-- Work required --
The first line to keep is the one containing "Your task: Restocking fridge"; restate it and all lines after it through the end of the material, word for word and nothing else.

-- Given information --

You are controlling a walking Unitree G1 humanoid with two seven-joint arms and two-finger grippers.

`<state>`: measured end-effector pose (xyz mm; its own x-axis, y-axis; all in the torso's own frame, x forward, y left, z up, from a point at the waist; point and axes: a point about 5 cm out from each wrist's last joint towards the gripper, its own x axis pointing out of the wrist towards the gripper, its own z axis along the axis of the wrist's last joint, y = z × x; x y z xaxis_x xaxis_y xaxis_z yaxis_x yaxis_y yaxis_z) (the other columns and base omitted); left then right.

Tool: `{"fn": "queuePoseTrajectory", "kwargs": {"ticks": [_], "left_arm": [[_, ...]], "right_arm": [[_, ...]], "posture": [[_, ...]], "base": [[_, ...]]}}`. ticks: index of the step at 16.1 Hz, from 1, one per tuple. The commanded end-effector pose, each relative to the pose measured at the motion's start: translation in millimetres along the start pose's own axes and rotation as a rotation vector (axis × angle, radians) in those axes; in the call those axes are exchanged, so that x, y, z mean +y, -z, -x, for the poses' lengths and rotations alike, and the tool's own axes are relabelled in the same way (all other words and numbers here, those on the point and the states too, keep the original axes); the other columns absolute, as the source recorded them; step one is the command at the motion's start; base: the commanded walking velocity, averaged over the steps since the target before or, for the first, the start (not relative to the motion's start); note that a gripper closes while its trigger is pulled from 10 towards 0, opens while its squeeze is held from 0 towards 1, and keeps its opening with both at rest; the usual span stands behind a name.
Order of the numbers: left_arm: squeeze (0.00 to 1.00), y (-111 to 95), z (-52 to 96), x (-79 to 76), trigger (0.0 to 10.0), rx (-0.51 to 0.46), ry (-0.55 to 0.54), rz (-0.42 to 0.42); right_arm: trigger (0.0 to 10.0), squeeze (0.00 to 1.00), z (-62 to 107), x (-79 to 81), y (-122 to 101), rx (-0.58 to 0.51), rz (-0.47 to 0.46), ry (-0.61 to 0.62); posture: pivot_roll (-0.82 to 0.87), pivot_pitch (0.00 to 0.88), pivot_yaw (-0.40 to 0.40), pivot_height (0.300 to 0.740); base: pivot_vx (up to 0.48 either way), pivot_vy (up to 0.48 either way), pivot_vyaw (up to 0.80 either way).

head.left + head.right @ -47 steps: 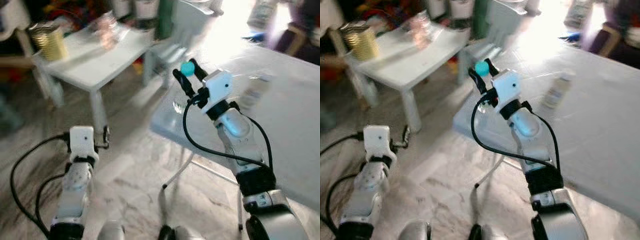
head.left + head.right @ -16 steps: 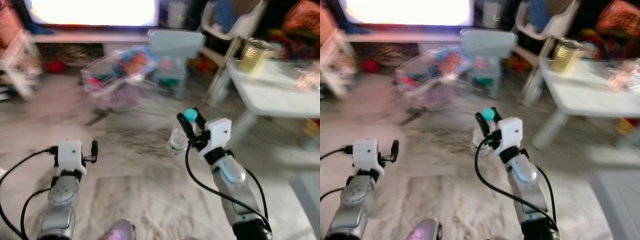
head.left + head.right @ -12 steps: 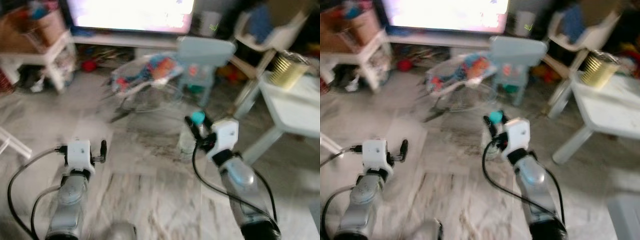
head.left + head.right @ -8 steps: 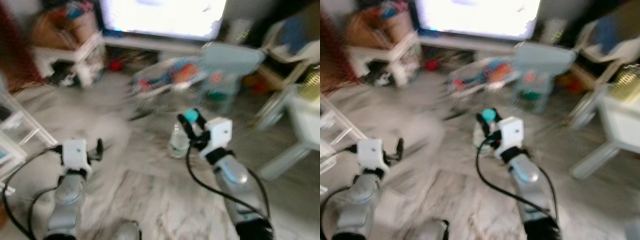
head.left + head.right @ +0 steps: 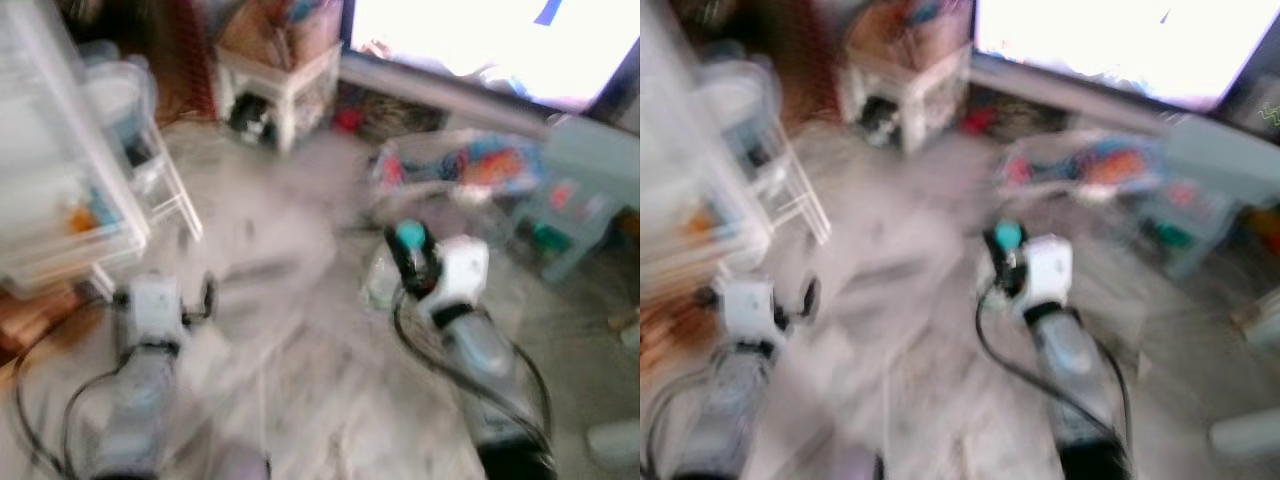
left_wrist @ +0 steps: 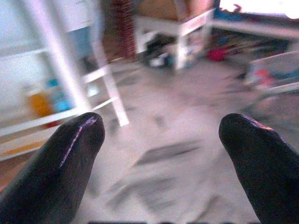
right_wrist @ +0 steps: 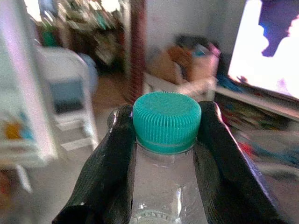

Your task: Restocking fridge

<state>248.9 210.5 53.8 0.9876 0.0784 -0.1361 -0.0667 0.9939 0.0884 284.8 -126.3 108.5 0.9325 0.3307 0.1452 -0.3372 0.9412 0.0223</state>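
Right now I'm looking down at a pale marbled floor [image 5: 280,330], all of it smeared by motion blur. At the far edge of the floor a bright screen [image 5: 500,40] glows, with a low white stand [image 5: 285,85] of cluttered items to its left and a clear bin of coloured toys [image 5: 460,165] in front of it. A pale blue child's chair [image 5: 585,170] stands to the right of the bin. On my left a white shelf rack [image 5: 60,160] holds blurred containers, one of them orange.

My right gripper [image 7: 163,140] is clamped on a clear plastic bottle [image 7: 163,191], one black finger on each side of the neck just under the teal ribbed cap [image 7: 167,121]. From the head cameras the bottle hangs below the fingers, over the floor near its middle, cap upward. The right arm [image 5: 480,350] reaches forward with the wrist raised.

My left gripper [image 6: 161,140] is spread wide with nothing between its fingers [image 6: 60,158]; blurred floor and the rack's lower shelves show past them. The left arm [image 5: 140,390] is held low and forward at my left side, gripper pointing ahead toward the rack.
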Motion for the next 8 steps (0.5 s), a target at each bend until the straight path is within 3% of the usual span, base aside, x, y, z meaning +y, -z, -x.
{"fn": "queuePoseTrajectory", "kwargs": {"ticks": [1, 8], "left_arm": [[0.00, -6, -4.5, -5.9, 10.0, -0.017, 0.020, 0.005], [0.00, -9, -11.9, 4.5, 10.0, -0.015, -0.021, -0.035]], "right_arm": [[10.0, 0.00, -0.9, -4.1, -4, -0.017, 0.013, 0.009], [10.0, 0.00, -7.1, 12.7, -7, -0.035, 0.027, -0.065]], "posture": [[0.10, 0.025, -0.047, 0.740], [0.11, 0.050, -0.036, 0.740]], "base": [[0.000, 0.000, 0.80], [0.000, 0.000, 0.80]]}}
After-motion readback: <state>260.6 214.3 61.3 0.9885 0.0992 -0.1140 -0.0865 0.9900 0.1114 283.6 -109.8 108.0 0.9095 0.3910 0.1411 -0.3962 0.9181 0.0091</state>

-- Answer for the task --
Your task: Restocking fridge

<state>248.9 210.5 53.8 0.9876 0.0784 -0.1361 -0.0667 0.9939 0.0884 284.8 -126.3 108.5 0.9325 0.3307 0.1452 -0.3372 0.9412 0.0223</state>
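Right now I'm looking down at a pale marbled floor [image 5: 280,330], all of it smeared by motion blur. At the far edge of the floor a bright screen [image 5: 500,40] glows, with a low white stand [image 5: 285,85] of cluttered items to its left and a clear bin of coloured toys [image 5: 460,165] in front of it. A pale blue child's chair [image 5: 585,170] stands to the right of the bin. On my left a white shelf rack [image 5: 60,160] holds blurred containers, one of them orange.

My right gripper [image 7: 163,140] is clamped on a clear plastic bottle [image 7: 163,191], one black finger on each side of the neck just under the teal ribbed cap [image 7: 167,121]. From the head cameras the bottle hangs below the fingers, over the floor near its middle, cap upward. The right arm [image 5: 480,350] reaches forward with the wrist raised.

My left gripper [image 6: 161,140] is spread wide with nothing between its fingers [image 6: 60,158]; blurred floor and the rack's lower shelves show past them. The left arm [image 5: 140,390] is held low and forward at my left side, gripper pointing ahead toward the rack.
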Motion for the next 8 steps (0.5 s), a target at each bend until the straight path is within 3% of the usual span, base aside, x, y, z meaning +y, -z, -x.
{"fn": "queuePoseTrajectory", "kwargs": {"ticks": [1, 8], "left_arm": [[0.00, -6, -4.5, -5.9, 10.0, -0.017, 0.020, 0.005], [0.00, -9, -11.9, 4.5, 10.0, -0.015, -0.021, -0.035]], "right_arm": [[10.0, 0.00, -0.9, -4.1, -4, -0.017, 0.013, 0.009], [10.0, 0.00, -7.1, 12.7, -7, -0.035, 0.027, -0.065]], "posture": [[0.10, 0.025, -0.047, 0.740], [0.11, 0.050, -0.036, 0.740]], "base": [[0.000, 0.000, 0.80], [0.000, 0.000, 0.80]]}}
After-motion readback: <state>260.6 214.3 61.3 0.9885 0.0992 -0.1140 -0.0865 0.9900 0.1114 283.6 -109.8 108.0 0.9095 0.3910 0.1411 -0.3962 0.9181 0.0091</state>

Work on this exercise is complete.